Work request
Please copy, exactly as they appear below, the lines from the one containing "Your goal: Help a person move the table" through the one containing "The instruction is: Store".

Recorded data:
[Start of section]

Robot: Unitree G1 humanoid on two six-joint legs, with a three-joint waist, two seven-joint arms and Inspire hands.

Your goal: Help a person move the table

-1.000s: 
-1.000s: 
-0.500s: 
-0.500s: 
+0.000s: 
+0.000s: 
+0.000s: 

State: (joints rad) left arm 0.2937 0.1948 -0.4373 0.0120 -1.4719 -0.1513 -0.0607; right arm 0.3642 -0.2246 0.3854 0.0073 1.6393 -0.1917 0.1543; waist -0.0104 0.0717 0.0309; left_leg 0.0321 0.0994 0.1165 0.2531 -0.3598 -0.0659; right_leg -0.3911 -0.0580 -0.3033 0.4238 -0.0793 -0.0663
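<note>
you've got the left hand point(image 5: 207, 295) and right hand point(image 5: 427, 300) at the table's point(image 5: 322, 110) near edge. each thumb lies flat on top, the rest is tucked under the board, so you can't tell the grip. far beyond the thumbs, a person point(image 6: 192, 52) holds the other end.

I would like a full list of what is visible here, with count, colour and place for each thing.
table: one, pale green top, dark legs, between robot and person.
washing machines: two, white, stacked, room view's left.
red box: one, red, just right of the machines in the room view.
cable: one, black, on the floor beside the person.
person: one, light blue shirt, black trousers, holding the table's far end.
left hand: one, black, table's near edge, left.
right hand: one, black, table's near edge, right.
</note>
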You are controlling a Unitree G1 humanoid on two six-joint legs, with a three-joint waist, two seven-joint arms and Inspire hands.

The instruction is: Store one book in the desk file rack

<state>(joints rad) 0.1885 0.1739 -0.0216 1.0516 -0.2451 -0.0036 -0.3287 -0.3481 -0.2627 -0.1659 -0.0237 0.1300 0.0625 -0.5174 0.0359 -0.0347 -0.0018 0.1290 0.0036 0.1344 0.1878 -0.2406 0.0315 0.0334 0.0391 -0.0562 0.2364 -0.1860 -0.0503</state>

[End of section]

Response area
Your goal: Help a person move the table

-1.000s: 
-1.000s: 
-0.500s: 
-0.500s: 
+0.000s: 
+0.000s: 
+0.000s: 

State: (joints rad) left arm 0.2937 0.1948 -0.4373 0.0120 -1.4719 -0.1513 -0.0607; right arm 0.3642 -0.2246 0.3854 0.0073 1.6393 -0.1917 0.1543; waist -0.0104 0.0717 0.0309; left_leg 0.0321 0.0994 0.1165 0.2531 -0.3598 -0.0659; right_leg -0.3911 -0.0580 -0.3033 0.4238 -0.0793 -0.0663
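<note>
you've got the left hand point(image 5: 207, 295) and right hand point(image 5: 427, 300) at the table's point(image 5: 322, 110) near edge. each thumb lies flat on top, the rest is tucked under the board, so you can't tell the grip. far beyond the thumbs, a person point(image 6: 192, 52) holds the other end.

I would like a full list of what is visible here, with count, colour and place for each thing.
table: one, pale green top, dark legs, between robot and person.
washing machines: two, white, stacked, room view's left.
red box: one, red, just right of the machines in the room view.
cable: one, black, on the floor beside the person.
person: one, light blue shirt, black trousers, holding the table's far end.
left hand: one, black, table's near edge, left.
right hand: one, black, table's near edge, right.
</note>
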You are controlling a Unitree G1 humanoid on two six-joint legs, with a three-joint waist, two seven-joint arms and Inspire hands.

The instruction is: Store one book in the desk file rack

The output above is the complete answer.